Task goal: Please show all lines of the records that include "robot".
==== Information ====
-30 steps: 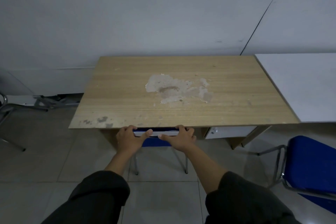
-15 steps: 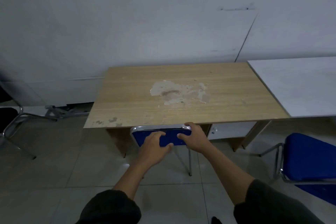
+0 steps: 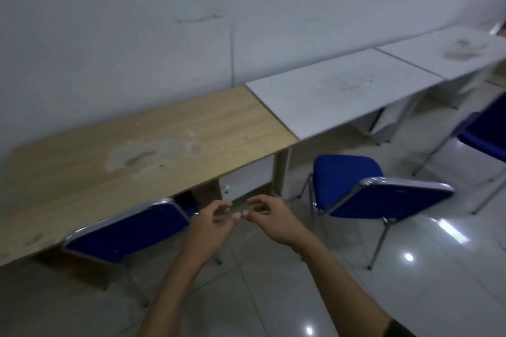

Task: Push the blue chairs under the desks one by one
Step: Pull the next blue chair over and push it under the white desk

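Observation:
A blue chair (image 3: pixel 128 230) with a chrome frame stands tucked under the wooden desk (image 3: pixel 115 156), only its backrest showing at the desk's front edge. My left hand (image 3: pixel 210 224) and my right hand (image 3: pixel 269 220) hover just right of that backrest, fingers loosely curled and apart, holding nothing. A second blue chair (image 3: pixel 364 191) stands out on the floor in front of the white desk (image 3: pixel 339 93), seat and backrest both visible. Part of a third blue chair (image 3: pixel 484 137) shows at the right edge.
Another white desk (image 3: pixel 449 55) continues the row along the grey wall. A white drawer unit (image 3: pixel 246 180) sits under the wooden desk's right end. The tiled floor (image 3: pixel 273 295) is glossy with light reflections.
Both hands have let go of the first chair's backrest and drawn off to its right. The view has swung right, bringing the white desks and the second chair into view.

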`<state>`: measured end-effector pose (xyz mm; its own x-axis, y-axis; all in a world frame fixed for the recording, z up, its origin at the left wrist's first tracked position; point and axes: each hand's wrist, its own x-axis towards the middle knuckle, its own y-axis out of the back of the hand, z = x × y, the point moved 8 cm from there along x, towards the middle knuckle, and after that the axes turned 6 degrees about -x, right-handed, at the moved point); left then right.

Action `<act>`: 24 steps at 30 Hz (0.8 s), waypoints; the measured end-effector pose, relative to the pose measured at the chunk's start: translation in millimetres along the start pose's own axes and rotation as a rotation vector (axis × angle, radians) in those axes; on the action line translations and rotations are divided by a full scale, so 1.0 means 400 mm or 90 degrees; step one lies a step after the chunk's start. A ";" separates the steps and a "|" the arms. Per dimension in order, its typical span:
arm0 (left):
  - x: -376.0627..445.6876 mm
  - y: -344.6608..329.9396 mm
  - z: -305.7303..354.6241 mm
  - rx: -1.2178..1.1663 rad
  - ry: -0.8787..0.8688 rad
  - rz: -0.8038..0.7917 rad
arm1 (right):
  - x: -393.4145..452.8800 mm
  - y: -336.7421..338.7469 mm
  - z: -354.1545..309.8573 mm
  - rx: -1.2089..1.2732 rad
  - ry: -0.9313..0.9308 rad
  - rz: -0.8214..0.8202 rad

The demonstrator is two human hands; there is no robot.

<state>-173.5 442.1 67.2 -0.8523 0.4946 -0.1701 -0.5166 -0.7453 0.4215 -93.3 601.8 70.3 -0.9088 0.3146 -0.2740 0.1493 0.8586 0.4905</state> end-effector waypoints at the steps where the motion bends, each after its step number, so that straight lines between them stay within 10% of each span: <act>1: 0.002 -0.034 0.020 -0.006 -0.008 -0.005 | -0.019 0.033 0.011 0.016 -0.003 0.010; 14: 0.013 -0.840 0.232 -0.071 0.031 -0.255 | -0.284 0.586 0.533 0.153 -0.163 0.181; 24: 0.145 -1.098 0.308 0.012 -0.017 -0.297 | -0.302 0.792 0.766 0.182 -0.249 0.231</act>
<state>14.2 853.3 -18.1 -0.5269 0.7867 -0.3217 -0.8423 -0.4328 0.3213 183.0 959.8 5.5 -0.5775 0.6865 -0.4418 0.5707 0.7265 0.3828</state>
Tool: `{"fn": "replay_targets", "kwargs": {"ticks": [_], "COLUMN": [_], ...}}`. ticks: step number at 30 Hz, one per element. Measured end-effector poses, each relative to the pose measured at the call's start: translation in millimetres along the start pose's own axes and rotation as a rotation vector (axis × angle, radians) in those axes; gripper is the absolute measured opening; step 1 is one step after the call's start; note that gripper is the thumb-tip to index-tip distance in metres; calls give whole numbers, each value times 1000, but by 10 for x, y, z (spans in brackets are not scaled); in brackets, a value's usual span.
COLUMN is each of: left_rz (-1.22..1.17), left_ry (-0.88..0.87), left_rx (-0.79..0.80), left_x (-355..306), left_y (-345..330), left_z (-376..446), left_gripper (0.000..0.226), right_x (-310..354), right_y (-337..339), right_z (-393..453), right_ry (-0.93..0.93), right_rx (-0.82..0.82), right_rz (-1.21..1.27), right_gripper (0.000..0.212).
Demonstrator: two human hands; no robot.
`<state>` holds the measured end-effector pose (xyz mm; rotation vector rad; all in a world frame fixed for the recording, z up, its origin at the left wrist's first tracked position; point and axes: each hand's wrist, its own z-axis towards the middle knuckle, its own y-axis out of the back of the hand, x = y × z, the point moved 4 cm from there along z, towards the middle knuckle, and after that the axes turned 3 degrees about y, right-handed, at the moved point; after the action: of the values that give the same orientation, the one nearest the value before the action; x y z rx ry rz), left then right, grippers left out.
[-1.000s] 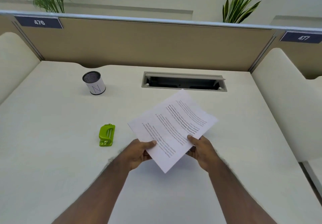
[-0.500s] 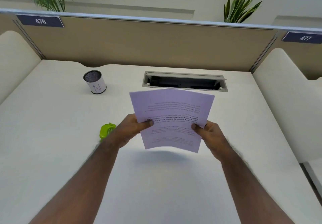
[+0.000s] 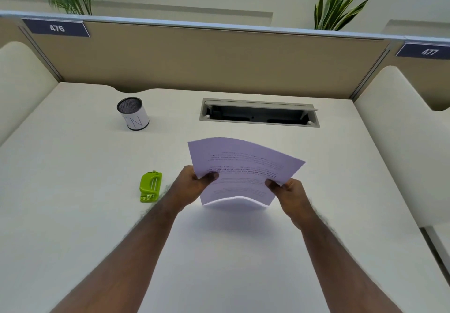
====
Exercise response:
The demonstrator is two human hands; there is no robot.
Demonstrator: two human hands; no robot.

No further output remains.